Project 2: The Moving Average Filter (Removing the Noise)
Build a moving average filter that smooths noisy signals and reveals the underlying trend.
Project Overview
| Attribute | Value |
|---|---|
| Difficulty | Level 1: Beginner |
| Time Estimate | 1 evening |
| Main Language | C |
| Alternative Languages | Python, Rust, C++ |
| Knowledge Area | Time-domain filtering |
| Tools | Audacity or CSV plotting tool |
| Main Book | “The Scientist and Engineer’s Guide to DSP” by Steven W. Smith |
What you’ll build: A filter that replaces each sample with the average of the last N samples.
Why it teaches DSP: This is the simplest real filter. It shows how smoothing is just a sliding window sum.
Core challenges you’ll face:
- Choosing window size and understanding its tradeoffs
- Managing sample history in a fixed buffer
- Measuring how smoothing affects sharp transitions
Real World Outcome
You will feed a noisy signal in and get a smoother signal out.
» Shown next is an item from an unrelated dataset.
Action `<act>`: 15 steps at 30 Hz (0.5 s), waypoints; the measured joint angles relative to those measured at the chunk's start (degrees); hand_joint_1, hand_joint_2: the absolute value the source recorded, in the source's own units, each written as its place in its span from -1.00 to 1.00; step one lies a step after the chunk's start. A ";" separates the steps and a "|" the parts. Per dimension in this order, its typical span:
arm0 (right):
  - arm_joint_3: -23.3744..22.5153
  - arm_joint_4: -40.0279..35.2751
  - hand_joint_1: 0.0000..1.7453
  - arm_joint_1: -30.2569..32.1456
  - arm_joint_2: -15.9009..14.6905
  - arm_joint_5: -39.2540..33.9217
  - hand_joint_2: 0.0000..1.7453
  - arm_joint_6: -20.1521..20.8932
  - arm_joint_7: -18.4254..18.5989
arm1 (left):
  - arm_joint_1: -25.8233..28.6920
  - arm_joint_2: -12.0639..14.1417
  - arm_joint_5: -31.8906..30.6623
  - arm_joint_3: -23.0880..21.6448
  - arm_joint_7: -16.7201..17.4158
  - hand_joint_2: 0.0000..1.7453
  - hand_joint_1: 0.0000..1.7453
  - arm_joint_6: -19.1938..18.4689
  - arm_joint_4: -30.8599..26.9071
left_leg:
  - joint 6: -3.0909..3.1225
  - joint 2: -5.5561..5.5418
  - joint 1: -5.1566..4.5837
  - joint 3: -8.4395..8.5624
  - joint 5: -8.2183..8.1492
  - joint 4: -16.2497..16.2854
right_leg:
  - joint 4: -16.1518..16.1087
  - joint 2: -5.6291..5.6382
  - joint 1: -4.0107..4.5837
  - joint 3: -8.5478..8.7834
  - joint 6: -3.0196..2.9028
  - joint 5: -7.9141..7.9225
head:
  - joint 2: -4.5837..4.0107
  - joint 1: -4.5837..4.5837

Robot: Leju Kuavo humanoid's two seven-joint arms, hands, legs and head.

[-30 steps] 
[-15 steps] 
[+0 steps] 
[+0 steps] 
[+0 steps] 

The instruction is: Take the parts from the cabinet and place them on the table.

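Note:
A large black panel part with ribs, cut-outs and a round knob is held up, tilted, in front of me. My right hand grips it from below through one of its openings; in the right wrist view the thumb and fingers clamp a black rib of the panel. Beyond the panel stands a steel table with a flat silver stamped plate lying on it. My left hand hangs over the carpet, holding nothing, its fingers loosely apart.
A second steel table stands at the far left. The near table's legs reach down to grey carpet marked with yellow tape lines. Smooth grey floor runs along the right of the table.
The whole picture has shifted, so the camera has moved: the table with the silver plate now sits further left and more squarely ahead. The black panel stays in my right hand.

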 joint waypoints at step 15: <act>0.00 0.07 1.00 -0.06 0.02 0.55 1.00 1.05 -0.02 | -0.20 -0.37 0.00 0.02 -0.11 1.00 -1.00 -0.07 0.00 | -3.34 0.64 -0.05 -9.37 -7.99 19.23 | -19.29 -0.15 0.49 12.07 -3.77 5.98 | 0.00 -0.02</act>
You should be able to visualize how spikes are reduced and how the signal lags behind sudden changes.
Example Output:
$ ./moving_avg --window 8 --input noisy.csv --output smooth.csv
Input samples: 2000
Window size: 8
Wrote smoothed output to smooth.csv
Verification steps:
- Plot input and output on the same chart
- Confirm noise is reduced and peaks are rounded
The Core Question You’re Answering
“How does a simple average become a filter, and what do I lose when I smooth a signal?”
This project makes the cost of smoothing obvious: less noise but also less detail and added delay.
Concepts You Must Understand First
Stop and research these before coding:
- Sliding windows
- How do you update a rolling average without recomputing the whole sum?
- Book Reference: “The Scientist and Engineer’s Guide to DSP” Ch. 15
- Filter delay
- Why does a moving average introduce a lag?
- Book Reference: “Understanding Digital Signal Processing” by Richard G. Lyons, Ch. 6
- Noise vs. signal
- What counts as noise and what counts as signal?
- Book Reference: “The Scientist and Engineer’s Guide to DSP” Ch. 2
Questions to Guide Your Design
- Window size selection
- How will you choose the window size for different noise levels?
- How will you quantify the smoothing effect?
- Streaming vs. batch
- Can your filter work in streaming mode, one sample at a time?
- What state must be stored between samples?
Thinking Exercise
Manual Windowing
Take the sample sequence below and compute the moving average with window size 4:
Sequence: 2, 4, 8, 4, 2, 0, 2, 4
Questions while working:
- Where does the output begin (after how many samples)?
- Which features are smoothed out completely?
- What happens if the window size is 2 vs 8?
The Interview Questions They’ll Ask
Prepare to answer these:
- “Why does a moving average act as a low-pass filter?”
- “How does window size affect frequency response?”
- “What is filter delay and why does it happen?”
- “How can you compute a running average efficiently?”
- “When would you avoid a moving average filter?”
Hints in Layers
Hint 1: Starting Point Keep a fixed-size queue of recent samples.
Hint 2: Next Level Maintain a running sum so each new sample is O(1).
Hint 3: Technical Details When a new sample arrives, add it to the sum and subtract the oldest sample.
Hint 4: Tools/Debugging Plot the filtered output over the noisy input to verify smoothing and delay.
Books That Will Help
| Topic | Book | Chapter |
|---|---|---|
| Moving average filters | “The Scientist and Engineer’s Guide to DSP” by Steven W. Smith | Ch. 15 |
| Filter delay | “Understanding Digital Signal Processing” by Richard G. Lyons | Ch. 6 |
| Noise fundamentals | “The Scientist and Engineer’s Guide to DSP” by Steven W. Smith | Ch. 2 |
Implementation Hints
- Use a circular buffer to store the last N samples.
- Document the effective delay so users interpret results correctly.
- Keep numeric types stable to avoid accumulating error.
Learning Milestones
- First milestone: You can smooth a noisy sequence with a fixed window.
- Second milestone: You can explain how window size changes the output.
- Final milestone: You can describe why this filter attenuates high frequencies.